What is required
Every entry below should be transcribed exactly; pictures stay out of the copy.

Input data
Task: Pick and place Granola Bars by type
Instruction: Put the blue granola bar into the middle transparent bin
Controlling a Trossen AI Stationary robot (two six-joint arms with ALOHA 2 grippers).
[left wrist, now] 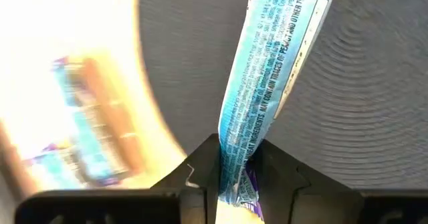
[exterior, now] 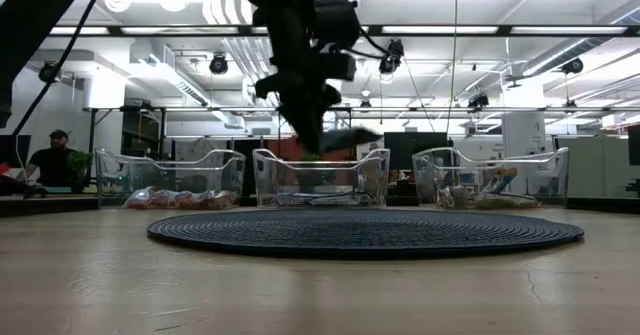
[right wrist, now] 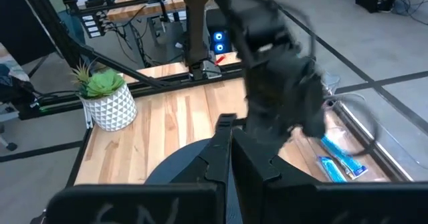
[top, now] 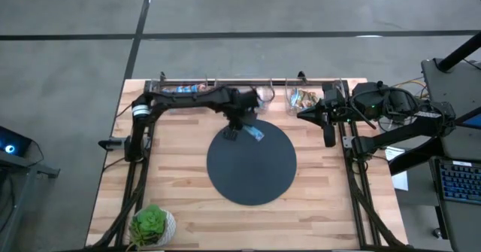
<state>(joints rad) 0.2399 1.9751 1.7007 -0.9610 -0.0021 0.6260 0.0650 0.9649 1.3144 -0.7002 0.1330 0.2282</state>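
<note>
Granola bar gripped over the far edge of the mat

Blue granola bar [left wrist: 267, 83] is hanging pinched by one end in the left end effector [top: 242, 124], which is clenching on the wrapper above the far left rim of the dark round mat [top: 252, 177]. In the low view the bar [exterior: 345, 135] is sticking out sideways from the end effector [exterior: 312, 125], clear of the mat [exterior: 365, 232].

Other bars are lying in three clear bins along the far edge of the worktop [top: 173, 184]: reddish ones in the left bin [exterior: 170, 178], blue ones [right wrist: 341, 158] in the middle bin [exterior: 320, 178], and tan ones in the right bin [exterior: 490, 178].

Right end effector [top: 328, 128] is waiting at the far right, beside the mat, fingers pressed together and holding nothing. A potted plant [top: 152, 226] is sitting at the near left corner.
</note>
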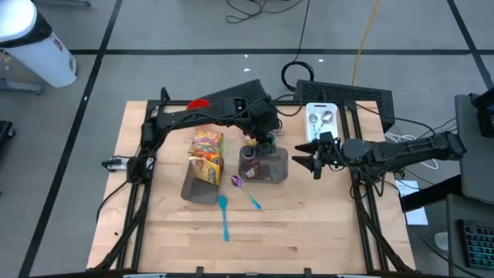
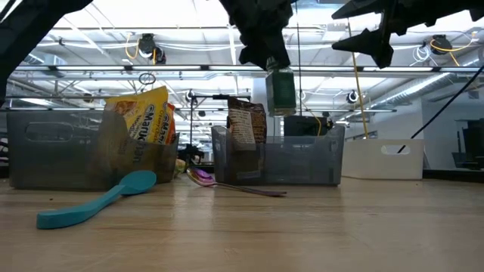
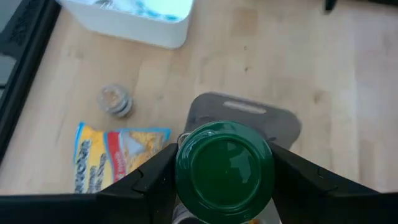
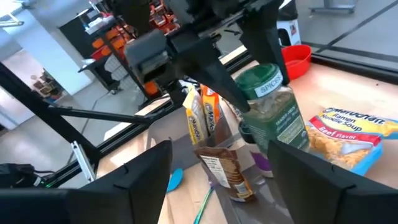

Response to this task
Task: Pick and place Granola Bars by type
Instruction: Put the blue granola bar into the middle transparent bin
Controlling a Trossen AI Stationary robot (two six-joint arms with ALOHA 2 grippers).
[left wrist, now] 
[exterior, now] 
[right wrist, now] 
[top, now] 
<state>(joints rad) 0.2399 1.9751 1.7007 -0.9610 -0.0021 0.6260 0.0650 0.9649 1.3144 -0.7002 0.1330 0.2282</state>
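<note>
Granola bar gripped over the far edge of the mat

Blue granola bar [left wrist: 267, 83] is hanging pinched by one end in the left end effector [top: 242, 124], which is clenching on the wrapper above the far left rim of the dark round mat [top: 252, 177]. In the low view the bar [exterior: 345, 135] is sticking out sideways from the end effector [exterior: 312, 125], clear of the mat [exterior: 365, 232].

Other bars are lying in three clear bins along the far edge of the worktop [top: 173, 184]: reddish ones in the left bin [exterior: 170, 178], blue ones [right wrist: 341, 158] in the middle bin [exterior: 320, 178], and tan ones in the right bin [exterior: 490, 178].

Right end effector [top: 328, 128] is waiting at the far right, beside the mat, fingers pressed together and holding nothing. A potted plant [top: 152, 226] is sitting at the near left corner.
</note>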

The exercise has been answered completely.